Factory function to create a Graph instance.

from graphqlite import graph

g = graph(":memory:")
g = graph("graph.db", namespace="myapp")

Parameters:

db_path (str) - Database path or :memory:
namespace (str, optional) - Graph namespace (default: "default")
extension_path (str, optional) - Path to extension file

Returns: Graph

CypherResult Class

Result container returned by cypher() queries.

results = conn.cypher("MATCH (n:Person) RETURN n.name, n.age")

# Length
print(len(results))  # Number of rows

# Indexing
first_row = results[0]  # Get first row as dict

# Iteration
for row in results:
    print(row["n.name"])

# Column names
print(results.columns)  # ["n.name", "n.age"]

# Convert to list
all_rows = results.to_list()  # List of dicts

Properties:

columns - List of column names

Methods:

to_list() - Return all rows as a list of dictionaries

Connection Class

Connection.cypher()

Execute a Cypher query with optional parameters.

conn.cypher("CREATE (n:Person {name: 'Alice'})")
results = conn.cypher("MATCH (n) RETURN n.name")
for row in results:
    print(row["n.name"])

# With parameters
results = conn.cypher(
    "MATCH (n:Person {name: $name}) RETURN n",
    {"name": "Alice"}
)

The query parameter is the Cypher query string. The optional params parameter accepts a dictionary that will be converted to JSON for parameter binding.

Returns: CypherResult object (iterable, supports indexing and len())

Connection.execute()

Execute raw SQL.

conn.execute("SELECT * FROM nodes")

Graph Class

High-level API for graph operations.

Constructor

from graphqlite import Graph

g = Graph(":memory:")
g = Graph("graph.db")

Query Methods

query()

Execute a Cypher query and return results as a list of dictionaries.

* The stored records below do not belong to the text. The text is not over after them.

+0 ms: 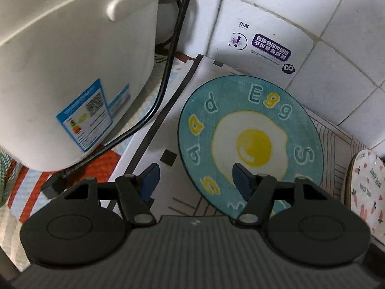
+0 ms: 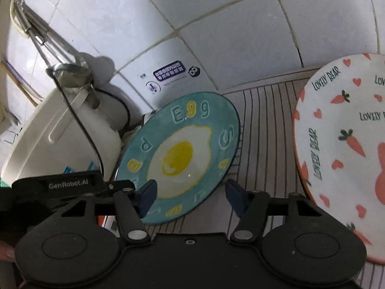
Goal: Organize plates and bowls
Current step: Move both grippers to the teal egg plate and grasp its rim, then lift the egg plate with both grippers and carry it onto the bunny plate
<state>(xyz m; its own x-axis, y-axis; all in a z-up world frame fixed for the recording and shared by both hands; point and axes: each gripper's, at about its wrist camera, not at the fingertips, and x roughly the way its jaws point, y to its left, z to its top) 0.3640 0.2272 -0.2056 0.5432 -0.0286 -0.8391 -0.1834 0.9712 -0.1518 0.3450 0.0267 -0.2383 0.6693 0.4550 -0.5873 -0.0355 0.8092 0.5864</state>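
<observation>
White tiled wall (image 2: pixel 216 24) closed off the back of the desk (image 2: pixel 264 110), which was covered in striped cloths and mats. The biggest thing there was the white rice cooker (image 1: pixel 72 72), standing at the left with its black cord (image 1: pixel 166 84) trailing down beside it. A ladle and other utensils (image 2: pixel 69 72) hung or leaned behind it.

Next in size came the two plates. The teal egg plate (image 1: pixel 250 142) lay on the cloth close to the wall, just right of the cooker; from my right-hand view it seemed to sit tilted, its far rim raised, though I could not tell what it leaned on. The white carrot plate (image 2: pixel 341 149) lay well to its right, and only its edge showed in my left view.

My left gripper (image 1: pixel 193 180) hung over the near rim of the egg plate with its blue pads spread, nothing between them that I was pinching. My right gripper (image 2: pixel 191 196) was spread as well, the plate's near edge showing between the pads without either pad pressing on it.

I judged both plates to be glazed ceramic: stiff, fairly heavy, slick and quick to chip against tile. The rim was the only place to take hold, one pad above and one below, gripped firmly and lifted level so the glaze did not slide out.
</observation>
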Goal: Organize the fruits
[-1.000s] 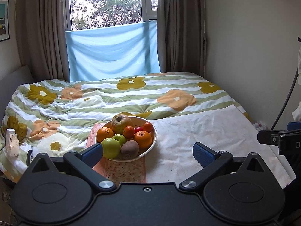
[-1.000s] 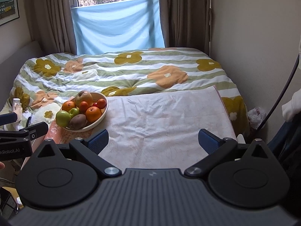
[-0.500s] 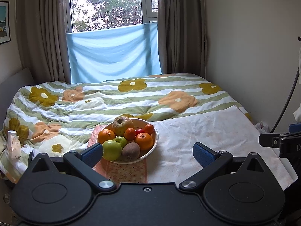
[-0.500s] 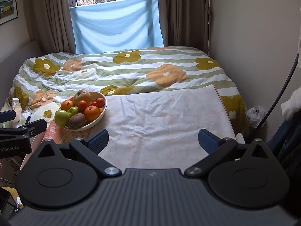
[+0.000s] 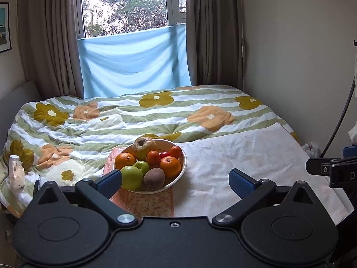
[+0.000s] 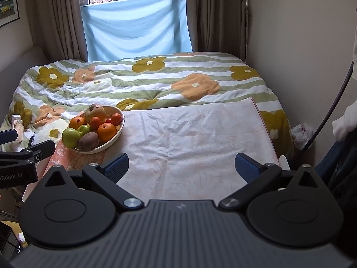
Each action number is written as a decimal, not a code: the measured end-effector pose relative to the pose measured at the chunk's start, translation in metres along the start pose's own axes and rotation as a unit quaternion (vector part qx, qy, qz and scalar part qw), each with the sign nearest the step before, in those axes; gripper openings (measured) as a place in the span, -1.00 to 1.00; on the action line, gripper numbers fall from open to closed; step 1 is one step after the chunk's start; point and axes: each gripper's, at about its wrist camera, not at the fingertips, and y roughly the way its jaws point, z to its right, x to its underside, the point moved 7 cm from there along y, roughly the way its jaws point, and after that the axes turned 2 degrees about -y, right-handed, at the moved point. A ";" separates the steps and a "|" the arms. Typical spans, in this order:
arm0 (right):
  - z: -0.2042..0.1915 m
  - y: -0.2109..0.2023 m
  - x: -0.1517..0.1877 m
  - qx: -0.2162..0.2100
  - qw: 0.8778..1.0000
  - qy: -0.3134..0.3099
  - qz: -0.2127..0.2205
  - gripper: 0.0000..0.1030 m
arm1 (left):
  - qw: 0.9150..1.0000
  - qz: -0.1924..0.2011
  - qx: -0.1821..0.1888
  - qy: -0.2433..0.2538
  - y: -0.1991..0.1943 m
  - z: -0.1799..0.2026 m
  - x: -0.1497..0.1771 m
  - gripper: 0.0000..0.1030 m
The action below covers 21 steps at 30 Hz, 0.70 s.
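A cream bowl (image 5: 181, 169) piled with fruit sits on the bed near its front edge: a green apple (image 5: 131, 177), a kiwi (image 5: 154, 178), oranges (image 5: 170, 166) and a brownish apple (image 5: 144, 147). The bowl also shows in the right wrist view (image 6: 116, 136). My left gripper (image 5: 176, 184) is open and empty, just short of the bowl. My right gripper (image 6: 181, 167) is open and empty above the pale cloth (image 6: 191, 138), to the right of the bowl.
A patterned orange mat (image 5: 147, 203) lies under the bowl. A flowered quilt (image 5: 156, 114) covers the bed. A small white carton (image 5: 15, 174) lies at the bed's left edge. A wall (image 5: 301, 55) runs along the right, curtains and a window stand behind.
Both views have shifted slightly; the bowl sits a little lower in the left wrist view. Both grippers stay open and empty.
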 end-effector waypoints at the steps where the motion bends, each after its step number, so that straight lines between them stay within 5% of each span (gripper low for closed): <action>1: 0.000 0.000 0.000 0.000 1.000 0.000 0.000 1.00 | 1.000 0.000 0.000 0.000 0.000 0.000 0.000 1.00; 21: -0.001 0.004 0.003 0.000 1.000 0.003 -0.006 1.00 | 1.000 -0.011 -0.008 0.001 0.002 0.001 0.004 1.00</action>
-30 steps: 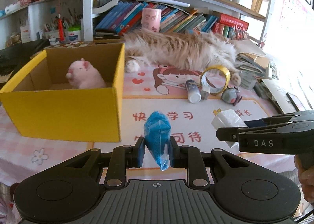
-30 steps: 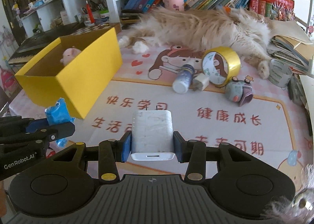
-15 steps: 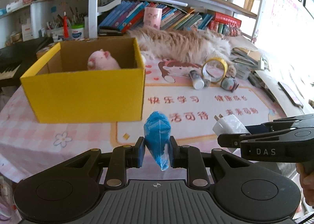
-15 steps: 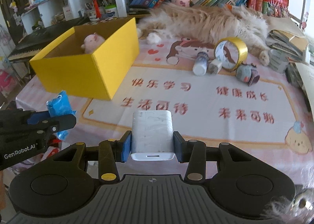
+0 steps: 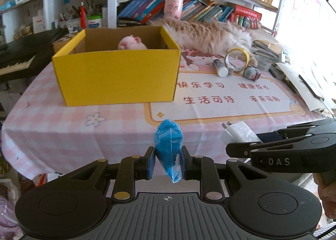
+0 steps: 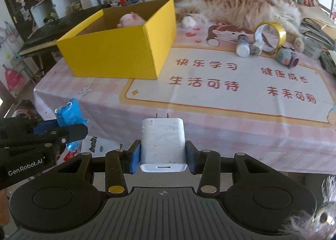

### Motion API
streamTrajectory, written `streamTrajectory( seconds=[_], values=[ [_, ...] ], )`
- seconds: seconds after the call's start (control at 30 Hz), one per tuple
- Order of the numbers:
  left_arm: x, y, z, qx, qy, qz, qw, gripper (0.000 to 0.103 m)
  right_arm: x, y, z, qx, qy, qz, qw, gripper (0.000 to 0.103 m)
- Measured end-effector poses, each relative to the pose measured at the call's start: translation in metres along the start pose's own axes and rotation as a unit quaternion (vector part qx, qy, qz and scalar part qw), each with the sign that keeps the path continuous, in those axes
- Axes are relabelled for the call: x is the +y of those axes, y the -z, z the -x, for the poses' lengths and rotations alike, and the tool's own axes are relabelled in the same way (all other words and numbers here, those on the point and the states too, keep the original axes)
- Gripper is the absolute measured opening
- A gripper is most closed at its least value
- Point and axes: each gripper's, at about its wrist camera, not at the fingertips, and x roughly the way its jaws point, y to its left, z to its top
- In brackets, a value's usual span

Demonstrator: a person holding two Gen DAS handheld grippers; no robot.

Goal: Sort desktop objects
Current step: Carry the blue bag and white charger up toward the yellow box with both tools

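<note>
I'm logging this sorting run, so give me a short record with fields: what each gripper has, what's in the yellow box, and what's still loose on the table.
left gripper: shut on blue plastic bag
right gripper: shut on white charger, prongs pointing away from the camera
yellow box: open top, on the table, pink plush toy inside
loose on table: yellow tape roll, small white bottle, grey toy
also on table: long-haired cat lying behind the loose items
both grippers: held off the table's near edge
</note>
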Motion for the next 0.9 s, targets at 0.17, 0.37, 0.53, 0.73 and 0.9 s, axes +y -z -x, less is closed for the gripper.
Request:
streamTrajectory(
  seconds=[0.17,0.37,0.53,0.73,0.9],
  values=[
    [0.012,0.007,0.01,-0.004,-0.009,0.01,0.9999,0.023,0.017,0.0,0.0,-0.002,-0.009,0.015,1.0,0.04],
    [0.024,0.012,0.018,-0.009,-0.025,0.034,0.9991,0.023,0.037,-0.002,-0.004,0.006,-0.026,0.045,0.999,0.04],
    [0.031,0.012,0.019,-0.01,-0.033,0.051,0.9981,0.023,0.049,-0.006,-0.009,0.007,-0.035,0.075,0.997,0.04],
    [0.034,0.002,0.015,-0.017,-0.042,0.054,0.9975,0.023,0.053,-0.014,-0.011,-0.007,-0.041,0.104,0.994,0.04],
    [0.032,-0.018,0.01,-0.034,-0.046,0.045,0.9973,0.023,0.051,-0.032,-0.012,-0.028,-0.044,0.111,0.992,0.04]
  ],
)
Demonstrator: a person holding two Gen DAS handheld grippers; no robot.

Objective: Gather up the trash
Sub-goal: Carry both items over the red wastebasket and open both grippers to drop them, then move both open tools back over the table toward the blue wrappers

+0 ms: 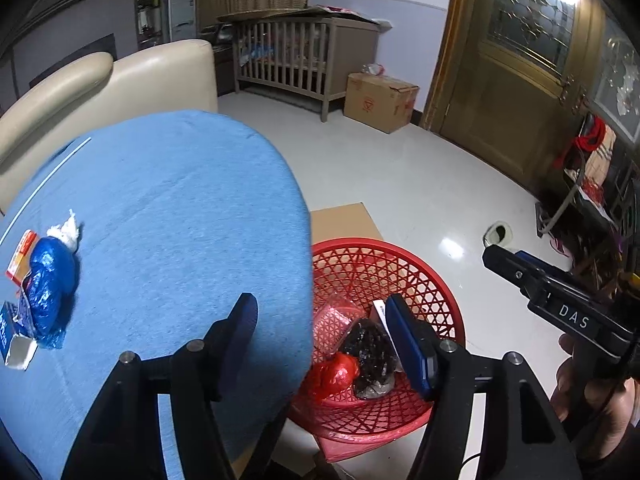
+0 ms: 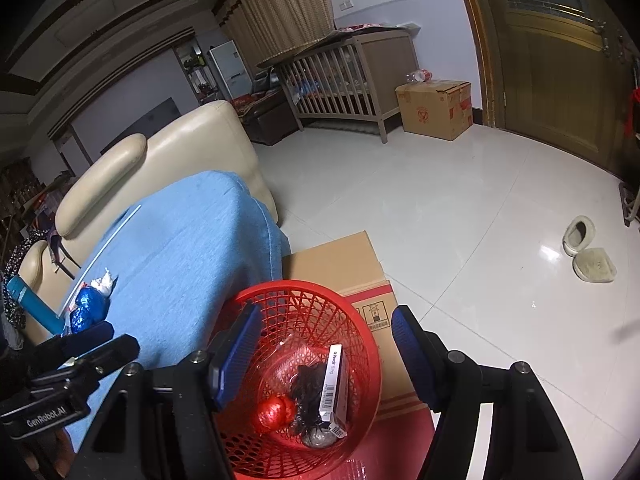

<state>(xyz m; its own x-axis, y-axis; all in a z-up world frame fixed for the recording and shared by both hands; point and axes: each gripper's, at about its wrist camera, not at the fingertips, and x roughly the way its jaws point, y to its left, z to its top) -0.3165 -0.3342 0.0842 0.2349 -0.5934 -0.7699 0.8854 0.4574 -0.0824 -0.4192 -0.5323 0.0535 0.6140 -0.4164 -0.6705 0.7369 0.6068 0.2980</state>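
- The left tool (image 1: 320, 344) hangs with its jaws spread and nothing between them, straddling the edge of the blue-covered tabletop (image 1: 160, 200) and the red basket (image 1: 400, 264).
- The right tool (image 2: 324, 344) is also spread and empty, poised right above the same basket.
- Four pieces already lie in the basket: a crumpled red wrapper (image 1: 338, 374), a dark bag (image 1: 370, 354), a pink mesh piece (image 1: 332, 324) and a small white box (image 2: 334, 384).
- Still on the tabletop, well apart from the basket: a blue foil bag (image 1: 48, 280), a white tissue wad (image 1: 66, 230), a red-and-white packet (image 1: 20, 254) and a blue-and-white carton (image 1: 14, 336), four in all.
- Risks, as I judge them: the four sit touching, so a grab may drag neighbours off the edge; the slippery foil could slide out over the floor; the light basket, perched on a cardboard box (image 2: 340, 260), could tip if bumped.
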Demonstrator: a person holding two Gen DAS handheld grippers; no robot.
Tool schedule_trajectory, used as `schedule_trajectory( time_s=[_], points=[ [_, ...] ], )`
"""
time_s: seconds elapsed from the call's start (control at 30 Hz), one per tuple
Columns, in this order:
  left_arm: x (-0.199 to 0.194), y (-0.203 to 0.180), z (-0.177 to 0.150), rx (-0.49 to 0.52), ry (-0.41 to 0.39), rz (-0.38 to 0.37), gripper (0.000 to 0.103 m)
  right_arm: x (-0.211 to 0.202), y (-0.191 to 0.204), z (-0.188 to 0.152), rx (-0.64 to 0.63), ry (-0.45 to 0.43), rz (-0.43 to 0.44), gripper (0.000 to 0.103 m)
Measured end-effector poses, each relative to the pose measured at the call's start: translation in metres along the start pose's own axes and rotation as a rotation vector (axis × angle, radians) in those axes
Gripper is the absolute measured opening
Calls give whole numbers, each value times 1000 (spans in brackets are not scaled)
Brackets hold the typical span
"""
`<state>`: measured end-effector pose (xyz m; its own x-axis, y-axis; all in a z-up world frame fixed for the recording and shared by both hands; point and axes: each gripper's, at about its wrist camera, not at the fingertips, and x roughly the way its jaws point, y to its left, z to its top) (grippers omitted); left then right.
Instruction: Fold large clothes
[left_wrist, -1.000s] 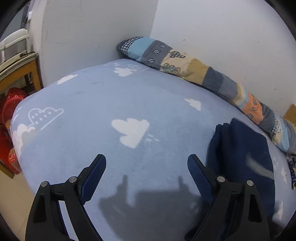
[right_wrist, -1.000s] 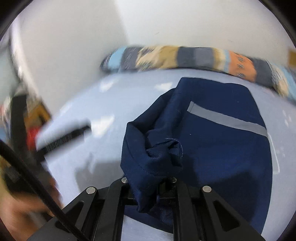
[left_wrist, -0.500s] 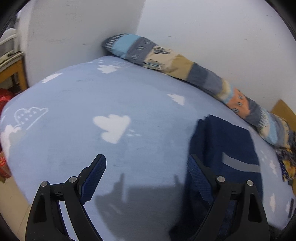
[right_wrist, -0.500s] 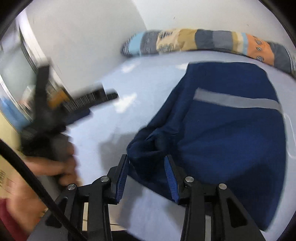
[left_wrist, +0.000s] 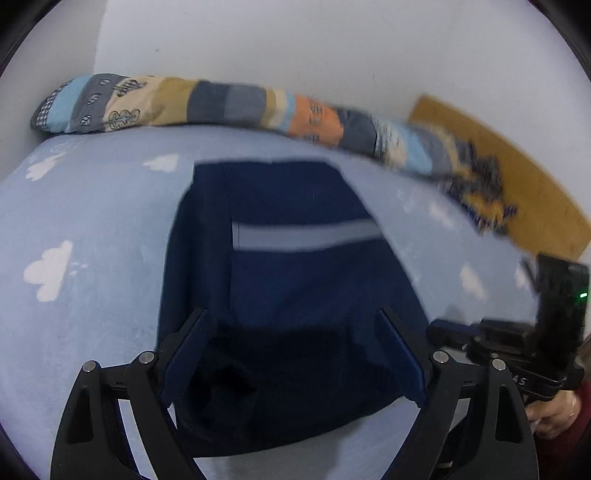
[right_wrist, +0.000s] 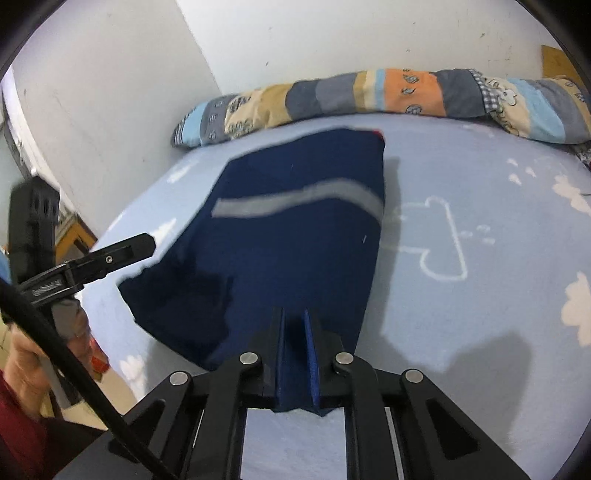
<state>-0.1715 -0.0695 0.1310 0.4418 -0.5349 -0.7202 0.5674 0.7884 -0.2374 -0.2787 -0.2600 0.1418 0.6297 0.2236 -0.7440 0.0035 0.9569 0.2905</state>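
A navy garment (left_wrist: 303, 273) with a grey reflective stripe lies partly folded on the light blue cloud-print bed sheet (left_wrist: 92, 221). My left gripper (left_wrist: 291, 317) is open and wide, its fingers straddling the garment's near part without pressing it. In the right wrist view the right gripper (right_wrist: 293, 314) has its jaws closing on the near edge of the garment (right_wrist: 295, 240), with fabric pinched between the blue pads. The left gripper's finger (right_wrist: 110, 258) reaches in from the left, beside the garment's left corner.
A long patchwork bolster (right_wrist: 369, 96) lies along the white wall at the back of the bed. A brown board (left_wrist: 517, 184) leans at the far right. The bed's edge drops off at the left (right_wrist: 122, 369), near a person's hand (right_wrist: 22, 362).
The right gripper let go of the bunched fabric, opened, shifted right and closed on the garment's near edge. The left gripper swung right from bare sheet to over the garment, still open.
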Motion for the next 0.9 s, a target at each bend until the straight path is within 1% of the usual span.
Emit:
schedule_trajectory(
  time_s=[0.03,0.07,0.13,0.17,0.23,0.27,0.3,0.33,0.37,0.4,0.43,0.47,0.5,0.57,0.6,0.67,0.77,0.87,0.9],
  points=[
    [5,1,-3,4,22,19,89,1,2,-4,-15,-6,-11,12],
    [13,5,-6,7,54,56,89,7,5,-4,-35,-9,-24,12],
    [32,15,-16,21,135,183,87,19,5,-5,-56,16,-39,12],
    [42,23,-23,21,190,221,86,26,2,-7,-56,40,-43,12],
    [46,34,-25,-16,205,198,86,43,-1,-13,-91,105,-64,13],
    [44,35,-23,-22,201,202,86,47,-2,-15,-108,117,-69,13],
    [41,34,-20,-24,190,215,86,47,-1,-14,-116,117,-68,12],
    [37,33,-16,-31,168,216,86,46,-1,-8,-114,135,-60,12],
    [29,32,-11,-45,127,197,86,45,-3,-2,-102,155,-46,12],
    [20,29,-4,-65,65,169,86,39,-7,11,-64,153,1,12],
    [15,28,2,-75,18,166,86,33,-11,22,-42,125,22,12],
    [10,26,6,-80,-17,164,86,30,-14,34,-38,101,16,12],
    [7,21,11,-89,-64,156,86,28,-16,51,-49,72,-10,12],
    [11,12,17,-89,-100,142,86,35,-25,89,-35,26,-53,12],
    [14,9,20,-86,-101,142,86,44,-30,107,-19,27,-60,12],
    [24,3,18,-71,-76,133,86,63,-36,135,-1,25,-84,12],
    [44,7,9,-56,6,173,86,102,-43,176,1,33,-135,12],
    [63,23,-2,-49,121,266,86,149,-52,198,5,87,-190,12],
    [65,29,-4,-66,138,260,86,171,-58,202,10,129,-219,12]
  ],
)
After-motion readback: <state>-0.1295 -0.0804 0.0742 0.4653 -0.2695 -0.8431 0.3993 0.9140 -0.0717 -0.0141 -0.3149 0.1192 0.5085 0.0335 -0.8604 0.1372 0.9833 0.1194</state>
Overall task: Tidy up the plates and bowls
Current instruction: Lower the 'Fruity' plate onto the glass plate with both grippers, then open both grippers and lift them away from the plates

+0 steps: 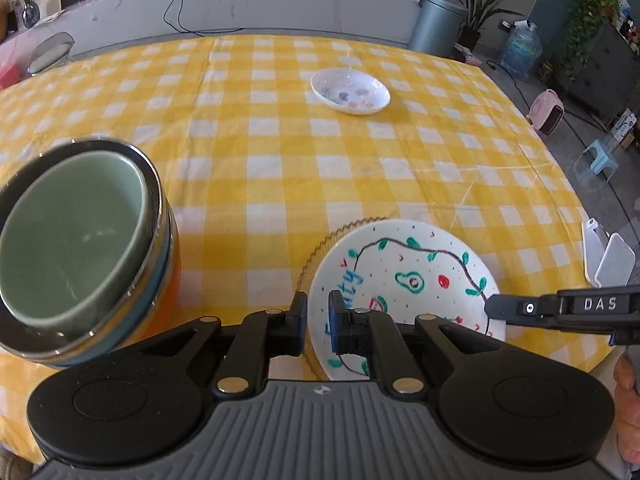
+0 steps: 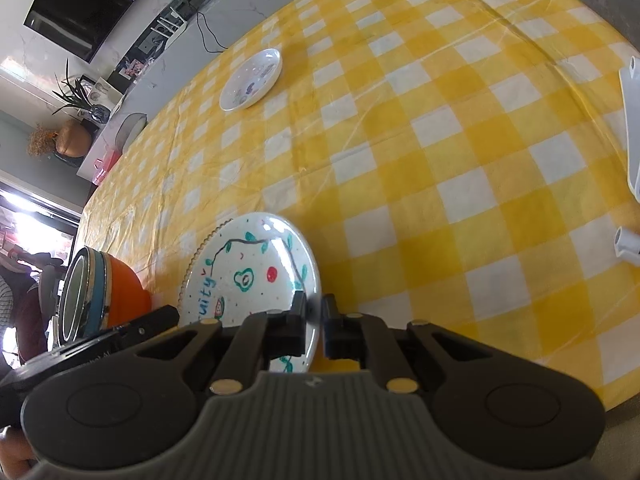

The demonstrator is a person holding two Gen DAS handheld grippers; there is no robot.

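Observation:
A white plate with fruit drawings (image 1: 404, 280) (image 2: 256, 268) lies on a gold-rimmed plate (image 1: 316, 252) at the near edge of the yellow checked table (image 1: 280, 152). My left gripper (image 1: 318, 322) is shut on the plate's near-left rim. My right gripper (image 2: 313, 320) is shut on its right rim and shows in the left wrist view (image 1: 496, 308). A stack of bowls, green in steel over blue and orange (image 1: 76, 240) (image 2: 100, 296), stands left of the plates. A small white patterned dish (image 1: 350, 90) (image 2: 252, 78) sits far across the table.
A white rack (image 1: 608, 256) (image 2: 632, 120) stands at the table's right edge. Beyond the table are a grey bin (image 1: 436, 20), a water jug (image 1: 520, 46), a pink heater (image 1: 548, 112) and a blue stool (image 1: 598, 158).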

results = g.query("MATCH (n:Person) RETURN n.name")
for row in results:
    print(row["n.name"])

This method is for queries that don't require parameters. For parameterized queries, access the underlying connection:

results = g.connection.cypher(
    "MATCH (n:Person {name: $name}) RETURN n",
    {"name": "Alice"}
)

Algorithm Methods

Centrality Algorithms

pagerank()

Compute PageRank scores for all nodes.

results = g.pagerank(damping=0.85, iterations=20)
# [{"node_id": "alice", "score": 0.25}, ...]

Parameters:

damping (float, default: 0.85) - Damping factor
iterations (int, default: 20) - Number of iterations

degree_centrality()

Compute in-degree, out-degree, and total degree for all nodes.

results = g.degree_centrality()
# [{"node_id": "alice", "in_degree": 2, "out_degree": 3, "degree": 5}, ...]

betweenness_centrality()

Compute betweenness centrality (how often a node lies on shortest paths).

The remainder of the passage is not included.